The problem
Write out, precisely and in full, each line of the material.

***

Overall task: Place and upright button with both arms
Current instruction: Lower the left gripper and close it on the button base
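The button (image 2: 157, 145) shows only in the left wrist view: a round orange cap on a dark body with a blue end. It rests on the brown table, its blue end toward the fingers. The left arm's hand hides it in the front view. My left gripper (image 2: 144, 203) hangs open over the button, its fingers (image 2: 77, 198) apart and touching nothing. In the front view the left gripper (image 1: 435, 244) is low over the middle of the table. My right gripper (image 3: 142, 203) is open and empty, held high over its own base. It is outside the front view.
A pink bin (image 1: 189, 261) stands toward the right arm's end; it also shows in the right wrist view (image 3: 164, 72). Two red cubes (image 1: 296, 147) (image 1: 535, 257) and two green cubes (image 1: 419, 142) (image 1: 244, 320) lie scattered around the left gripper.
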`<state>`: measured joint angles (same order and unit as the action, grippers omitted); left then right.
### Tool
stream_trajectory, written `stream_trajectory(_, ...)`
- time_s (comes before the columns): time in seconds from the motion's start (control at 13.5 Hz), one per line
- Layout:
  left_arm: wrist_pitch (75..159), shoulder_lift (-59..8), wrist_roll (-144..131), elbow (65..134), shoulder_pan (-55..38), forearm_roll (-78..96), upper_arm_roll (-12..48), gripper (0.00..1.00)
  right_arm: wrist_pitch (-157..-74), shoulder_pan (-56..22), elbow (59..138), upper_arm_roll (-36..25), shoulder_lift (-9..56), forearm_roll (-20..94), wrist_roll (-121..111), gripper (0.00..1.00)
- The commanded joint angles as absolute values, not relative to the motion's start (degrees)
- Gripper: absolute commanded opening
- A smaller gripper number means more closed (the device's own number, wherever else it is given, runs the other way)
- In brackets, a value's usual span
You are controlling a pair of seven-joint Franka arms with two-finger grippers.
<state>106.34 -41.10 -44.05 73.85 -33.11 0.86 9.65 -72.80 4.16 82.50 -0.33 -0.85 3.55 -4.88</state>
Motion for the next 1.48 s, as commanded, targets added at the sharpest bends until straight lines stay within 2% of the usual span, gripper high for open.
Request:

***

Exercise response
Overall task: Place and upright button with both arms
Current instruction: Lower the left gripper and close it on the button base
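The button (image 2: 157, 145) shows only in the left wrist view: a round orange cap on a dark body with a blue end. It rests on the brown table, its blue end toward the fingers. The left arm's hand hides it in the front view. My left gripper (image 2: 144, 203) hangs open over the button, its fingers (image 2: 77, 198) apart and touching nothing. In the front view the left gripper (image 1: 435, 244) is low over the middle of the table. My right gripper (image 3: 142, 203) is open and empty, held high over its own base. It is outside the front view.
A pink bin (image 1: 189, 261) stands toward the right arm's end; it also shows in the right wrist view (image 3: 164, 72). Two red cubes (image 1: 296, 147) (image 1: 535, 257) and two green cubes (image 1: 419, 142) (image 1: 244, 320) lie scattered around the left gripper.
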`<state>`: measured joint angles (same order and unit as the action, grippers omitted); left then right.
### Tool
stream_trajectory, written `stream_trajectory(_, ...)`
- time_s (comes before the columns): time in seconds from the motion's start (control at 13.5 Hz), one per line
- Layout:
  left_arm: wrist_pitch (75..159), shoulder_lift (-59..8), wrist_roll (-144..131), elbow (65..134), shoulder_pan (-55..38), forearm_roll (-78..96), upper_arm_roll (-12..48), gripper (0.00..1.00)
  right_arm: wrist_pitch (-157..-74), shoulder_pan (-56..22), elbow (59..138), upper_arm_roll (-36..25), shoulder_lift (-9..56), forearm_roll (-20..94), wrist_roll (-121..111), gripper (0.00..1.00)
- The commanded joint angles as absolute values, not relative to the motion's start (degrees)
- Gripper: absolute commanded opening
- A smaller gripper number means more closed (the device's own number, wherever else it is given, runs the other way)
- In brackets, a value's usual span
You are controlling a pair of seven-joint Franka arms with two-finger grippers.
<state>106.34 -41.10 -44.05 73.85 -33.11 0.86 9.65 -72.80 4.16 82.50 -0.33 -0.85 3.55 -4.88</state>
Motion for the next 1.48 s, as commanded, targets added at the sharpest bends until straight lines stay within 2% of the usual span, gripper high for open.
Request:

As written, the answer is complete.